# Is lip licking bad?



## BenjiM (Sep 10, 2010)

My boy is licks his lips pretty often when just walking around, he isn't thirsty or eating or salivating. I have read that this is a sign of anxiety or stress, but he's not in an environment like that at all when he does it, but he does do it pretty frequently. Is this a cause for concern? Am I not understanding the right cues from him?


----------



## onyx'girl (May 18, 2007)

Does he yawn as well? How does he carry himself when he's doing this(tail set, earset, etc) 
Have you looked at Turid Rugaas video/site?


----------



## lrodptl (Nov 12, 2009)

onyx'girl said:


> Does he yawn as well? How does he carry himself when he's doing this(tail set, earset, etc)
> Have you looked at Turid Rugaas video/site?


Wow,fascinating stuff.


----------



## BR870 (May 15, 2011)

I just recently finished watching dog behaviorist Sarah Kalnajs' "the Language of Dogs". According to her, lip licking can be a sign of nervousness in conjunction with other behaviors like shaking off, ear tucking, pacing, low tail, etc... It is also a "distance decreasing behavior", and can be an invitation behavior.

Try this. Get down at eye level close to your dog, and then lick your lips. Most well socialized affectionate dogs will respond by licking the corners of your mouth in response.


----------



## atruepastime (Mar 12, 2011)

At the RSPCA in Brisbane the behavioural assessment team consider lip licking on its own a mild sign of anxiety in their temperament test, its seen as a submissive appeasement sign, which a little bit of is ok, usually they like to see a little lip licking accompanied with friendly behaviour in the test, as the dog is in a strange environment and most dogs will feel a little out of place or uncomfortable having strange people touching them and doing whatever else is done in the test, but the should be well natured enough to wag their tail in a friendly manner and seek out interaction.

Lip licking is more an indication of the dogs state of mind in a particular situation than a personality trait.. it indicates a dog is unsure of a particular situation and seeks a submissive/ appeasement route of dealing with the scenario, if a dog lip licks excessively while showing other nervous behaviours like stiffness, avoidance, or looking at a dog or person with a lot of the whites of their eye showing then it may then lead to fear based aggression if whatever is worrying it keeps pressing it.


----------



## BenjiM (Sep 10, 2010)

The strange thing though is he does it at home with nothing out of the ordinary happening.
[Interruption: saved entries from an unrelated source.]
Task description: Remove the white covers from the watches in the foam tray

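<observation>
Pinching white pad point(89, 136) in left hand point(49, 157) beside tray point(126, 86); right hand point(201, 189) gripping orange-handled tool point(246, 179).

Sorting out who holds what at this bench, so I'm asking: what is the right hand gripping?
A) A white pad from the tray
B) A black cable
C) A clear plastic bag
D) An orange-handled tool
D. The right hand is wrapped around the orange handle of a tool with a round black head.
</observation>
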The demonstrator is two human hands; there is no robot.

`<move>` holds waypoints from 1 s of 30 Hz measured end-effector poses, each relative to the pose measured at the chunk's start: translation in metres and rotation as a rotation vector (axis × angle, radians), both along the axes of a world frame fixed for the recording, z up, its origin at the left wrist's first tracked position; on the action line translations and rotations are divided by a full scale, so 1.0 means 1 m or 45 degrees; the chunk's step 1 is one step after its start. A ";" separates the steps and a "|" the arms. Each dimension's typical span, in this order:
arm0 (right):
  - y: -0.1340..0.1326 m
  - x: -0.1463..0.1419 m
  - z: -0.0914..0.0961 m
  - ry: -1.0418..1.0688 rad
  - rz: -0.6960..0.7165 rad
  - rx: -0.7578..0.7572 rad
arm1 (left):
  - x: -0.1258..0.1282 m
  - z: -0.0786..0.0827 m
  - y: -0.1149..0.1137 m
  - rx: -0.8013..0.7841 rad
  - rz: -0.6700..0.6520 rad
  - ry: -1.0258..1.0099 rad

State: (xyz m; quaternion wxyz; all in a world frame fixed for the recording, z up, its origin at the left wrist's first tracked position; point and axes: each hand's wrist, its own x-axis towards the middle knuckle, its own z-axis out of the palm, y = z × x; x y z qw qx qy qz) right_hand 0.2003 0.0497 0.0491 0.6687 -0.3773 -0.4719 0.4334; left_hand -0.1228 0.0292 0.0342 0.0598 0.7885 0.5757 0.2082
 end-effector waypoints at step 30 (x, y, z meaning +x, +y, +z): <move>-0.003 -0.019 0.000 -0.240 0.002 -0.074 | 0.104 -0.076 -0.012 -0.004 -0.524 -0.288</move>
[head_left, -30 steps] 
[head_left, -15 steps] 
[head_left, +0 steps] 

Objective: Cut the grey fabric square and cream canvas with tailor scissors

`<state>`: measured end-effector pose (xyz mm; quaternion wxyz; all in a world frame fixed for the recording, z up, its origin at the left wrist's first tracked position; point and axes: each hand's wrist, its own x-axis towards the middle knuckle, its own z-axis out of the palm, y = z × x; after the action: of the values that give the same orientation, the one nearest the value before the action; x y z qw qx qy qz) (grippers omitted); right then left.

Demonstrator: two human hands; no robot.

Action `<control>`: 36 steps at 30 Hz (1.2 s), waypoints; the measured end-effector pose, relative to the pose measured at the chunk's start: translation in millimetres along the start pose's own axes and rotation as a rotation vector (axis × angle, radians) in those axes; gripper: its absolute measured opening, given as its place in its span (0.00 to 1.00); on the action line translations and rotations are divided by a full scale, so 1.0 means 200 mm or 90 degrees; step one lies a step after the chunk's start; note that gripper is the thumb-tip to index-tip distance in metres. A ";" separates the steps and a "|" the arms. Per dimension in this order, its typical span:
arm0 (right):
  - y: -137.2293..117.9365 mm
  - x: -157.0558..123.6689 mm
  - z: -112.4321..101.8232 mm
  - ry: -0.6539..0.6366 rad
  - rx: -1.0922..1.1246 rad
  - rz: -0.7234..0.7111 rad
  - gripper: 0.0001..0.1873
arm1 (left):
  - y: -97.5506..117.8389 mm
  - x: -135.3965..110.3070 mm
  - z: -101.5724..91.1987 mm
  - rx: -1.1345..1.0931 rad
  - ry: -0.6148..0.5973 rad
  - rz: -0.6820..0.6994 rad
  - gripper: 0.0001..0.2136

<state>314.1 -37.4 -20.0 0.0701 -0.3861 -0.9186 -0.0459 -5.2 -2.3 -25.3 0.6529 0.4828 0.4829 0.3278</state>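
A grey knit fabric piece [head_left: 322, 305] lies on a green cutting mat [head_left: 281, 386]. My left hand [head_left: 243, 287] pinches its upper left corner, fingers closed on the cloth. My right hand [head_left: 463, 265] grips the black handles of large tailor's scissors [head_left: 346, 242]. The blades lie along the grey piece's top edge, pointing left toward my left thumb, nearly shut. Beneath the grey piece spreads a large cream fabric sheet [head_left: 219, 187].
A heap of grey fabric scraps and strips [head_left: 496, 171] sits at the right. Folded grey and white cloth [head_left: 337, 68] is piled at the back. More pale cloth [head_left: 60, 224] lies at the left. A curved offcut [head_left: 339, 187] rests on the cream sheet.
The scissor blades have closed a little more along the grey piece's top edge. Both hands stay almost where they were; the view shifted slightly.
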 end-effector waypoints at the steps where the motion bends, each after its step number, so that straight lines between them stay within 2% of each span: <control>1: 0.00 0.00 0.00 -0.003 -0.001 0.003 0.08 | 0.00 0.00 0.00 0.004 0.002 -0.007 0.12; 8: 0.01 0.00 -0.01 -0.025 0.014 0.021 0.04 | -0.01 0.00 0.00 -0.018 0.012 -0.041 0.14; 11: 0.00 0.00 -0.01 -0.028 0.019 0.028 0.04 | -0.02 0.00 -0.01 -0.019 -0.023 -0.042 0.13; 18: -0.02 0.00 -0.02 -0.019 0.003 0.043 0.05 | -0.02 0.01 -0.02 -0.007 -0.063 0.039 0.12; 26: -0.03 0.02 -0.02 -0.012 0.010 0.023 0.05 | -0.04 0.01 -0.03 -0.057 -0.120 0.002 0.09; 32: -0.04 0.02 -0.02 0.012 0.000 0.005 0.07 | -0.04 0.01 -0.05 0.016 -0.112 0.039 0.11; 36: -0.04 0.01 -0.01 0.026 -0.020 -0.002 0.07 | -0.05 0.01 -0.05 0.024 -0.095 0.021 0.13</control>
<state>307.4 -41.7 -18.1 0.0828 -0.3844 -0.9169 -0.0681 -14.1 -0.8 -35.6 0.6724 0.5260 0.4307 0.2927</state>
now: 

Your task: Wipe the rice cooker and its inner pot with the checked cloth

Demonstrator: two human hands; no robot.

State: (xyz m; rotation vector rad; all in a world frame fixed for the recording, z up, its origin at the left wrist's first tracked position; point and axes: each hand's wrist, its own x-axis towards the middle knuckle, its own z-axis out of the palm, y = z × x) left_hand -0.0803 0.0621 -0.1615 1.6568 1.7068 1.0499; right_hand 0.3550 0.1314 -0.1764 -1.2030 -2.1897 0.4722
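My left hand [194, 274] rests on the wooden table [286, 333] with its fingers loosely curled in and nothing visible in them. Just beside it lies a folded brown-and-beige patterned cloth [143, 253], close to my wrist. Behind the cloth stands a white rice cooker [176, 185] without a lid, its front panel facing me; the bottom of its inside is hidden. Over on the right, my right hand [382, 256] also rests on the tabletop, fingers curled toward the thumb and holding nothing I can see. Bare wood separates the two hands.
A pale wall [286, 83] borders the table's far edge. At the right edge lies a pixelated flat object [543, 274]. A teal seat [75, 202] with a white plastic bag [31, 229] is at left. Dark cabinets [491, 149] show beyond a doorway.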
He is not a fearful dog by any means and shows no signs of agression. Usually it will occur if I'm just on my computer and he'll lie down and look at me then lick his lips or nibble his foot lightly. Not sure if I'm reading too far into it or what


----------



## PaddyD (Jul 22, 2010)

Could be a couple of things besides anxiety. He may have a cold or allergy and his nose is leaking but you don't see it. He could also have a dental problem of some sort.


----------